▶ WHAT IS BEING ASKED
Every entry must be printed again exactly, with nothing left out.

━━━━━ AVAILABLE DATA

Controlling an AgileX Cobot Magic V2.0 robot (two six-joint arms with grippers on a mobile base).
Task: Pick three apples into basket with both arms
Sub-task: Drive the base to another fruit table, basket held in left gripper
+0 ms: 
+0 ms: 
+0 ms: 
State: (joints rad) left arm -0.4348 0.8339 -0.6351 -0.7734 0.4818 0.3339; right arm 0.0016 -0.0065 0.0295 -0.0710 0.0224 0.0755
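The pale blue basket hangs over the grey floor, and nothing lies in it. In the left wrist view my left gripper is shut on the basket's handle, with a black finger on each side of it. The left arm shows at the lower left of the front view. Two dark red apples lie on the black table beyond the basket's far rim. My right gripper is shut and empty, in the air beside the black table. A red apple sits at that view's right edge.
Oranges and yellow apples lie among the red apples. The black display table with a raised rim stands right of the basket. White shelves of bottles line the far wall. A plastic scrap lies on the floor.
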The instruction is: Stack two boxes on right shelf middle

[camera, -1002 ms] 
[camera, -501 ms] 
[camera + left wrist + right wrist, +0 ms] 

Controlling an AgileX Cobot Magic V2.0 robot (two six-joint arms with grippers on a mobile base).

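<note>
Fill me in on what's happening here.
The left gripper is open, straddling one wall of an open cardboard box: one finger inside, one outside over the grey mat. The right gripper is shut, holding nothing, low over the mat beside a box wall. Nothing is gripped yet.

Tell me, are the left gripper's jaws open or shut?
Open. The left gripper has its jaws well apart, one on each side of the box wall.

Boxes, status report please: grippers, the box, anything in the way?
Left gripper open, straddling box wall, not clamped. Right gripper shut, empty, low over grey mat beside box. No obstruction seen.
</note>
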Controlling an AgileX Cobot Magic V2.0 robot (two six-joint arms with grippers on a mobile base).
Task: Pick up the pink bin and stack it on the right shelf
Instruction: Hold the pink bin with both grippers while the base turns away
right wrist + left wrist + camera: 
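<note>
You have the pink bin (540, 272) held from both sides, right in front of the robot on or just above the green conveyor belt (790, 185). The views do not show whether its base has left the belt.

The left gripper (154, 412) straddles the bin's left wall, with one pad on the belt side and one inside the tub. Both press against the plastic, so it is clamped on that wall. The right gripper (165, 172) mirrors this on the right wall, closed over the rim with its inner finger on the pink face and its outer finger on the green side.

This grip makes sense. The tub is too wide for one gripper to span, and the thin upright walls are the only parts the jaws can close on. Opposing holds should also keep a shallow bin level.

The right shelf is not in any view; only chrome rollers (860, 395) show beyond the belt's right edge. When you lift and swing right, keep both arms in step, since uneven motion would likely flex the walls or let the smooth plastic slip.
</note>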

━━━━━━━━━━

▶ TASK ANSWER
Controlling an AgileX Cobot Magic V2.0 robot (two six-joint arms with grippers on a mobile base).
Task: Pick three apples into basket with both arms
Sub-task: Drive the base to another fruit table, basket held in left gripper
+0 ms: 
+0 ms: 
+0 ms: 
State: (joints rad) left arm -0.4348 0.8339 -0.6351 -0.7734 0.4818 0.3339; right arm 0.0016 -0.0065 0.0295 -0.0710 0.0224 0.0755
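The pale blue basket hangs over the grey floor, and nothing lies in it. In the left wrist view my left gripper is shut on the basket's handle, with a black finger on each side of it. The left arm shows at the lower left of the front view. Two dark red apples lie on the black table beyond the basket's far rim. My right gripper is shut and empty, in the air beside the black table. A red apple sits at that view's right edge.
Oranges and yellow apples lie among the red apples. The black display table with a raised rim stands right of the basket. White shelves of bottles line the far wall. A plastic scrap lies on the floor.
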The instruction is: Stack two boxes on right shelf middle

[camera, -1002 ms] 
[camera, -501 ms] 
[camera + left wrist + right wrist, +0 ms] 

Controlling an AgileX Cobot Magic V2.0 robot (two six-joint arms with grippers on a mobile base).

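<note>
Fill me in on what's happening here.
The left gripper is open, straddling one wall of an open cardboard box: one finger inside, one outside over the grey mat. The right gripper is shut, holding nothing, low over the mat beside a box wall. Nothing is gripped yet.

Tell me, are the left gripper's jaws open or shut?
Open. The left gripper has its jaws well apart, one on each side of the box wall.

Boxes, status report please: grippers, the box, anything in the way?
Left gripper open, straddling box wall, not clamped. Right gripper shut, empty, low over grey mat beside box. No obstruction seen.
</note>
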Controlling an AgileX Cobot Magic V2.0 robot (two six-joint arms with grippers on a mobile base).
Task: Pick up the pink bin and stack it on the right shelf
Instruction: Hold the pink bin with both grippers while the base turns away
right wrist + left wrist + camera: 
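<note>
You have the pink bin (540, 272) held from both sides, right in front of the robot on or just above the green conveyor belt (790, 185). The views do not show whether its base has left the belt.

The left gripper (154, 412) straddles the bin's left wall, with one pad on the belt side and one inside the tub. Both press against the plastic, so it is clamped on that wall. The right gripper (165, 172) mirrors this on the right wall, closed over the rim with its inner finger on the pink face and its outer finger on the green side.

This grip makes sense. The tub is too wide for one gripper to span, and the thin upright walls are the only parts the jaws can close on. Opposing holds should also keep a shallow bin level.

The right shelf is not in any view; only chrome rollers (860, 395) show beyond the belt's right edge. When you lift and swing right, keep both arms in step, since uneven motion would likely flex the walls or let the smooth plastic slip.
</note>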

The work for this exercise is now done.